§ **What you have to do**:
Could you copy, exactly as written, every line from the first line of the records through the one containing "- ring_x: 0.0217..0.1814"?

§ **Data for this exercise**:
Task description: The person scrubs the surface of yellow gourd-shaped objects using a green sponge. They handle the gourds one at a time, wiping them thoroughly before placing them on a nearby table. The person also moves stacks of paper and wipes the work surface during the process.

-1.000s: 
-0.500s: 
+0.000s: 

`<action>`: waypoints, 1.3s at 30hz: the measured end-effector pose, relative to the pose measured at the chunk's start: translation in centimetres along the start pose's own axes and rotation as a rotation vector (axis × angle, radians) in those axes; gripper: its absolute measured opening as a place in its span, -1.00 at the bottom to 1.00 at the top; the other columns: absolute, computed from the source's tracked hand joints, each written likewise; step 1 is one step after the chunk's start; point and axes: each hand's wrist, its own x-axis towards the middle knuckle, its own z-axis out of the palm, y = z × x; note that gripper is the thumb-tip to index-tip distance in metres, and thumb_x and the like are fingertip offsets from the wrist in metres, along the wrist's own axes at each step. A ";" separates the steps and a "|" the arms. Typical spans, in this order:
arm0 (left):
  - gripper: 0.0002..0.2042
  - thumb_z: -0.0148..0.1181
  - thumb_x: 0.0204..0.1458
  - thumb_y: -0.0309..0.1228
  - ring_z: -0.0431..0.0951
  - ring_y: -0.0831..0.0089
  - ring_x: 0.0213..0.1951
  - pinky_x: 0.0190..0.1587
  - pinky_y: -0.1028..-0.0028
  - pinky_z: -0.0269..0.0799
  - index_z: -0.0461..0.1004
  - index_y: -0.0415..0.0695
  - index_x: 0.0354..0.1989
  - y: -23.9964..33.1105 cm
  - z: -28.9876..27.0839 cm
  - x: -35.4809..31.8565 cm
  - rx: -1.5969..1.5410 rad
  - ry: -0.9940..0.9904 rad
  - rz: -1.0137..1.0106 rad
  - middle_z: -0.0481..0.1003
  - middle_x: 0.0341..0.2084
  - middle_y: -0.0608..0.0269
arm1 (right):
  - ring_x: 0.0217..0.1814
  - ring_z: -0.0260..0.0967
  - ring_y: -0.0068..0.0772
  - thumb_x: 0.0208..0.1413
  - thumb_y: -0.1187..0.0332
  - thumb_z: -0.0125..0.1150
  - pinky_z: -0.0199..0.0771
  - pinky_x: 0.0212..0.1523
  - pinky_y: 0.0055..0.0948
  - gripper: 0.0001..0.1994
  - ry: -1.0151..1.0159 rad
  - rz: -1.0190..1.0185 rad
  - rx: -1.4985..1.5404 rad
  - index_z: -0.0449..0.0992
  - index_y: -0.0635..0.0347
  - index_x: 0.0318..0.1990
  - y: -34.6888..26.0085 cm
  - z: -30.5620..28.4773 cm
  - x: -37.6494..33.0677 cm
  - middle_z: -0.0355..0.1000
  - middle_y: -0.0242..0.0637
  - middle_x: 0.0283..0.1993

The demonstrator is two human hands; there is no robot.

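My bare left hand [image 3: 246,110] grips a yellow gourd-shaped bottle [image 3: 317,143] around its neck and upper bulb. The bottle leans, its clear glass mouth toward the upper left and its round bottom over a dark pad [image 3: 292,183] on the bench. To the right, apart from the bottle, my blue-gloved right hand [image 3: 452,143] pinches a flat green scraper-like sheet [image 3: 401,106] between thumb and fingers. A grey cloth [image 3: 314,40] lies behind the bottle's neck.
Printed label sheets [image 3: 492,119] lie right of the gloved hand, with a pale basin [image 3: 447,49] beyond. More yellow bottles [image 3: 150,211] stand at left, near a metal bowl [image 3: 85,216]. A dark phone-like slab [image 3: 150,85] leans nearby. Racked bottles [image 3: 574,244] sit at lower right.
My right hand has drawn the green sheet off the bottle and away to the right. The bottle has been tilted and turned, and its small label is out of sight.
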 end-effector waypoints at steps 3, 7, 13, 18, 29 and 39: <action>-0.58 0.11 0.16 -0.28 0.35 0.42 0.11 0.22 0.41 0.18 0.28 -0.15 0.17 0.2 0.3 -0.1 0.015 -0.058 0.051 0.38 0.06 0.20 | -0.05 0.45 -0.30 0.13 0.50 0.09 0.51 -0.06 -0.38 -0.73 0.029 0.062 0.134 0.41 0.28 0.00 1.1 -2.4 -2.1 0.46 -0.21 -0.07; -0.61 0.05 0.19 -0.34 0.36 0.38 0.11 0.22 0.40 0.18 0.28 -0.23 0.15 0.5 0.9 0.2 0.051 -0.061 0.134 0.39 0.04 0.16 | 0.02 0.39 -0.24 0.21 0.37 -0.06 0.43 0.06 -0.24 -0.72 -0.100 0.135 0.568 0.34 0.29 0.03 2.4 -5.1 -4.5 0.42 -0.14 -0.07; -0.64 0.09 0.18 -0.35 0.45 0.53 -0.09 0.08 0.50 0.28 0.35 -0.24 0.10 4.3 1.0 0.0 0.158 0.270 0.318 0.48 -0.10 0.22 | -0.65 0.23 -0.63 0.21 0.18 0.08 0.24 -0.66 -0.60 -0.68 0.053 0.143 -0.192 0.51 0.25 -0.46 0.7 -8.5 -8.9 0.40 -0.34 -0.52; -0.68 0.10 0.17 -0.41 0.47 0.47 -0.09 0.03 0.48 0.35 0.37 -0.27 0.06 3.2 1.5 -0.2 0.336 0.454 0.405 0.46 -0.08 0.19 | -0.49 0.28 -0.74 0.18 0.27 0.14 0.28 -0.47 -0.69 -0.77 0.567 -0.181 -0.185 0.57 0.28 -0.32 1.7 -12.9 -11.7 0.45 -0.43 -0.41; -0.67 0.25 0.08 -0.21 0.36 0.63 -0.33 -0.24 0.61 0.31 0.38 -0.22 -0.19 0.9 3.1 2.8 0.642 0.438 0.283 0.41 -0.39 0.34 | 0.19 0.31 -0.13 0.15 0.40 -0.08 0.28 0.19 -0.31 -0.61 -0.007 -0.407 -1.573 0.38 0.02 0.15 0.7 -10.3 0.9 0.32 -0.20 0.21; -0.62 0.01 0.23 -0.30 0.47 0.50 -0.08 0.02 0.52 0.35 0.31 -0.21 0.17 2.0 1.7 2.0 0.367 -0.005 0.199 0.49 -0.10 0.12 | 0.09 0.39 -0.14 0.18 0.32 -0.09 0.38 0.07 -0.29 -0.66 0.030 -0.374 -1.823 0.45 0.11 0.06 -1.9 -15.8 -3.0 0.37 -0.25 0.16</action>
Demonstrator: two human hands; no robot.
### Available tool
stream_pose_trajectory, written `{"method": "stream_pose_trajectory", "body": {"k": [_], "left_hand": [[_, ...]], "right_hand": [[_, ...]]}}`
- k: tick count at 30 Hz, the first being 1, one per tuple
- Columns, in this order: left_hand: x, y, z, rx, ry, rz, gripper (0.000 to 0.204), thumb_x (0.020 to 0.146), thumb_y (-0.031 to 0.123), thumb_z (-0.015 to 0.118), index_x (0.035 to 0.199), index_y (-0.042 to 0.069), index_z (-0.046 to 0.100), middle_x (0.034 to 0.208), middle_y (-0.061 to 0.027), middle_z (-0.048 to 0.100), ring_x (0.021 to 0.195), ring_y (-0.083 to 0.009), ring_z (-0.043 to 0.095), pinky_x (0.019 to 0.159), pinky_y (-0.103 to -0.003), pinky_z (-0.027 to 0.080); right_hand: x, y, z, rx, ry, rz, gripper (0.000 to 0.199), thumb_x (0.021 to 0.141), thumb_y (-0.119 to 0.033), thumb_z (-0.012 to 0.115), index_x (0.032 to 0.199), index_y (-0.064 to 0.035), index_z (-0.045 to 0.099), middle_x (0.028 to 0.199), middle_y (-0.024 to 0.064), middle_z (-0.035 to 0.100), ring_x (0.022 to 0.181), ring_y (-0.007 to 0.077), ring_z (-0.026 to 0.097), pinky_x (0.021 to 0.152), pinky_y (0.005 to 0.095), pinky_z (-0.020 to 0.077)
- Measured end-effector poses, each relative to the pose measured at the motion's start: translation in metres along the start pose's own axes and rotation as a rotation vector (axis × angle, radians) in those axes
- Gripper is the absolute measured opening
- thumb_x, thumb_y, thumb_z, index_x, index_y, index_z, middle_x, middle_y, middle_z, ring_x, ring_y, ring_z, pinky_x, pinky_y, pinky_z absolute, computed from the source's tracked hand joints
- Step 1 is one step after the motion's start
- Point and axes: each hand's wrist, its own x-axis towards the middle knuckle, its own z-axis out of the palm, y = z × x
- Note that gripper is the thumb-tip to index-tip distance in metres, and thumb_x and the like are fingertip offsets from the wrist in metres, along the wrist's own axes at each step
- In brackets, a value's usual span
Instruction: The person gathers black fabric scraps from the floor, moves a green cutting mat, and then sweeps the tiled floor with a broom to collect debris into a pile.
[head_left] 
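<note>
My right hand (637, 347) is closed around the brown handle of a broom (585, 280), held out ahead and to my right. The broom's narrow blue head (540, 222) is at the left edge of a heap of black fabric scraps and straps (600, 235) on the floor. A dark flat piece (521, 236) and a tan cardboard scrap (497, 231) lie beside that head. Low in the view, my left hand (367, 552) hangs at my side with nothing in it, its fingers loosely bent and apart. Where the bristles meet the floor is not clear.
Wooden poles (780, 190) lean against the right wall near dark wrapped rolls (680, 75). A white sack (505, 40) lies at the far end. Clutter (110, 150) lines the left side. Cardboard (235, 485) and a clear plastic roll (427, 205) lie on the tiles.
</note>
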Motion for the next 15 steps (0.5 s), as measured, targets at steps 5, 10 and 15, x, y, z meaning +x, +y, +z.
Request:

§ **Answer for this exercise**:
Task description: The person scrubs the surface of yellow gourd-shaped objects using a green sponge. They handle the gourds one at a time, wiping them thoroughly before placing them on a nearby table. The person also moves stacks of paper and wipes the work surface during the process.

-1.000s: 
-0.500s: 
+0.000s: 

`<action>`: waypoints, 1.3s at 30hz: the measured end-effector pose, relative to the pose measured at the chunk's start: translation in centimetres along the start pose's own axes and rotation as a rotation vector (axis × angle, radians) in those axes; gripper: its absolute measured opening as a place in its span, -1.00 at the bottom to 1.00 at the top; the other columns: absolute, computed from the source's tracked hand joints, each written likewise; step 1 is one step after the chunk's start; point and axes: each hand's wrist, its own x-axis towards the middle knuckle, its own z-axis out of the palm, y = z × x; note that gripper is the thumb-tip to index-tip distance in metres, and thumb_x and the like are fingertip offsets from the wrist in metres, along the wrist's own axes at each step. A ";" separates the steps and a "|" the arms. Typical spans, in this order:
arm0 (left):
  - gripper: 0.0002..0.2042
  - thumb_z: -0.0148..0.1181
  - thumb_x: 0.0204..0.1458
  - thumb_y: -0.0309..0.1228
  - ring_z: -0.0431..0.0951
  - ring_y: -0.0831..0.0089
  - ring_x: 0.0213..0.1951
  - pinky_x: 0.0190..0.1587
  - pinky_y: -0.1028..-0.0028
  - pinky_z: -0.0269..0.0799
  - index_z: -0.0461..0.1004
  - index_y: -0.0415..0.0695
  - index_x: 0.0354..0.1989
  - y: -23.9964..33.1105 cm
  - z: -28.9876..27.0839 cm
  - x: -35.4809..31.8565 cm
  - rx: -1.5969..1.5410 rad
  - ry: -0.9940..0.9904 rad
  - rz: -1.0137..1.0106 rad
  - middle_z: -0.0481..0.1003
  - middle_x: 0.0341..0.2084
  - middle_y: -0.0608..0.0269
arm1 (right):
  - ring_x: 0.0217..0.1814

That concludes the answer to this exercise.